Getty senior famously refused to pay the ransom demand for the release of his favourite grandson – then only 16. The film opens on a sultry summer evening in Rome (1973), where John Paul Getty III is bundled into a van by Calabrian gangsters. The tough old tycoon suspects the boy of colluding with his mother in the scheme, but also resents the power struggle and wants to avoid setting a precedent for kidnappings everywhere.
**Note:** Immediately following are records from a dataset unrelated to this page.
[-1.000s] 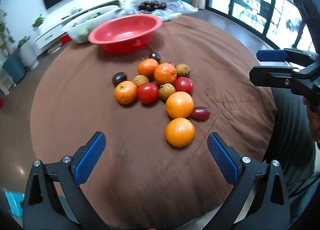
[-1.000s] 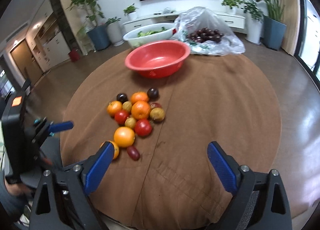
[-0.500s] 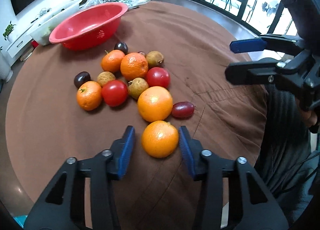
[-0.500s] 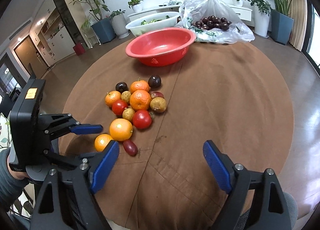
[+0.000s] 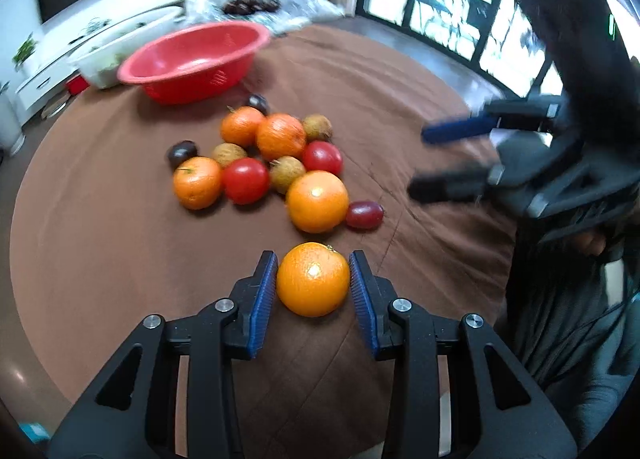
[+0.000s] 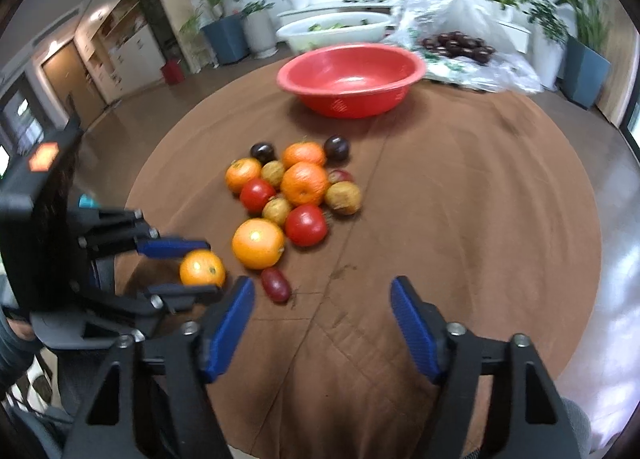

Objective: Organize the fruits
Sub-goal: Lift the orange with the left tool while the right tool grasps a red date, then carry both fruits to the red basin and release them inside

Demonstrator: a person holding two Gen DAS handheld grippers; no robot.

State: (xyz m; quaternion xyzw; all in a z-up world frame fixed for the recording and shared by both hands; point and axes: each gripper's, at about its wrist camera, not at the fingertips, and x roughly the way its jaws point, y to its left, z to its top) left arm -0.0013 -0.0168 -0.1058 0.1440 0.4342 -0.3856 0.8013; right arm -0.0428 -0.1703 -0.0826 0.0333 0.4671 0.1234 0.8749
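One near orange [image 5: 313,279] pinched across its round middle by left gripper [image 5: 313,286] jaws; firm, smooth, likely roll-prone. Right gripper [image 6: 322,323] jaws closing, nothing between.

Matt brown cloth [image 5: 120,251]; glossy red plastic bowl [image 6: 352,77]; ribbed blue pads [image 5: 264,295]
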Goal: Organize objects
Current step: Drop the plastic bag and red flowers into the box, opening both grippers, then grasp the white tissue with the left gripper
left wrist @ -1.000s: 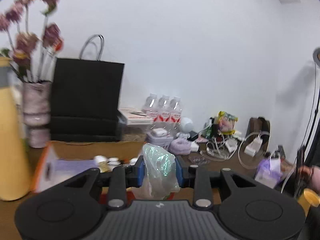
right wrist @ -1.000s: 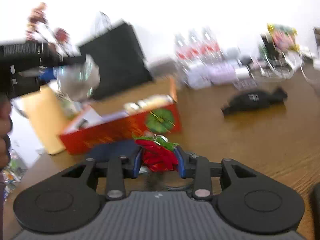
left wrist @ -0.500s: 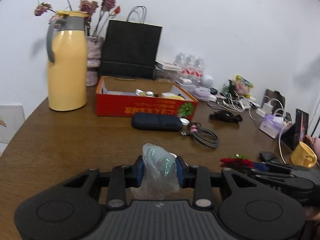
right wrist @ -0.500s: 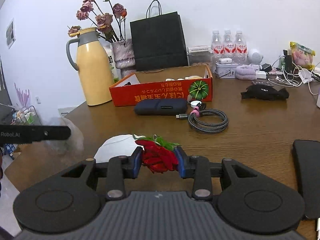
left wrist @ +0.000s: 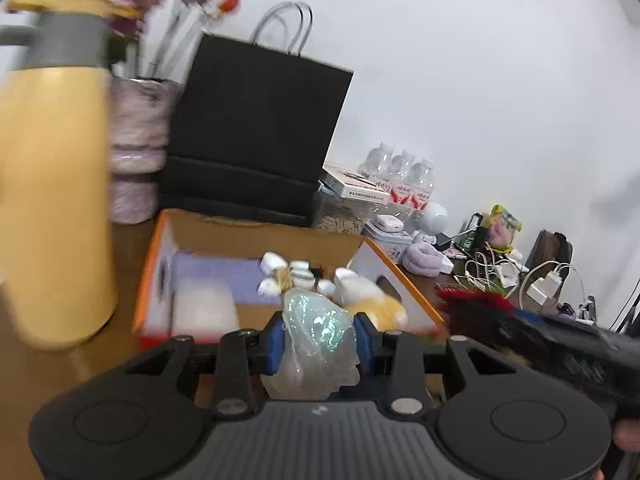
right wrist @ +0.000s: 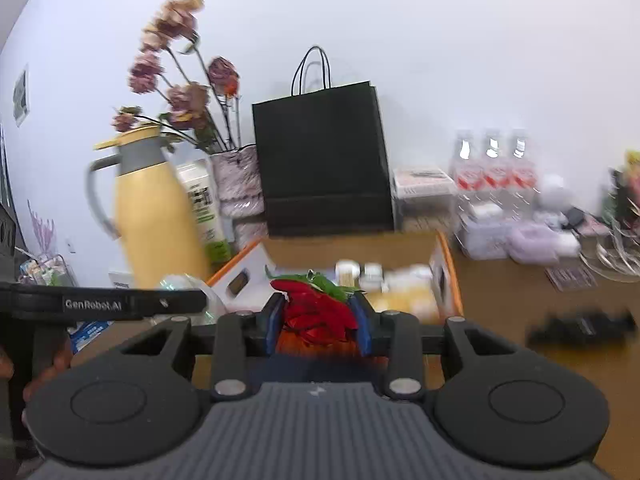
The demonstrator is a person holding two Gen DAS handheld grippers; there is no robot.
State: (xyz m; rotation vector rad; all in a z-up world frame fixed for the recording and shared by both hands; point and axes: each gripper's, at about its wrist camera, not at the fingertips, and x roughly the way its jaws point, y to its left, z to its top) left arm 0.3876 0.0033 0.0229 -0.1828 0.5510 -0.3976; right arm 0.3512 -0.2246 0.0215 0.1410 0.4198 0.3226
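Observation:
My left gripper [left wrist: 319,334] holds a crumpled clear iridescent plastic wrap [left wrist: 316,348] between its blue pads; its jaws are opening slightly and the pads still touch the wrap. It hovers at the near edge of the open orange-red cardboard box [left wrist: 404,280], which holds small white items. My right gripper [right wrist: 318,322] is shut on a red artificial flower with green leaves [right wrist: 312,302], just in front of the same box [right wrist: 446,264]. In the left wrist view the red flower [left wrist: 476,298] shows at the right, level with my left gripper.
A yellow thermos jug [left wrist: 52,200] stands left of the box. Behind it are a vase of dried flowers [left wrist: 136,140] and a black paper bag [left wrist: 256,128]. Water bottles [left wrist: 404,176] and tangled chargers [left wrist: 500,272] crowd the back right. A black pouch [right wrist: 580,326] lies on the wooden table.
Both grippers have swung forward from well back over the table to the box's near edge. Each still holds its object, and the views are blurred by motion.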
Gorgeous to look at – like flipping through a Seventies copy of Vogue or Tatler – this is an intoxicatingly visual romp through events. It also pictures the life of the glitterati at play and under pressure in their plush playgrounds. Richly adapted by David Scarpa from John Pearson’a paperback Painfully Rich: The Outrageous Fortune and Misfortunes of the Heirs of J Paul Getty. The story still has resonance for many who remember the spate of Red Brigade kidnappings (1973 – 1978), when kids of rich Italian industrialists – and often their entire families – were forced into exile in Switzerland.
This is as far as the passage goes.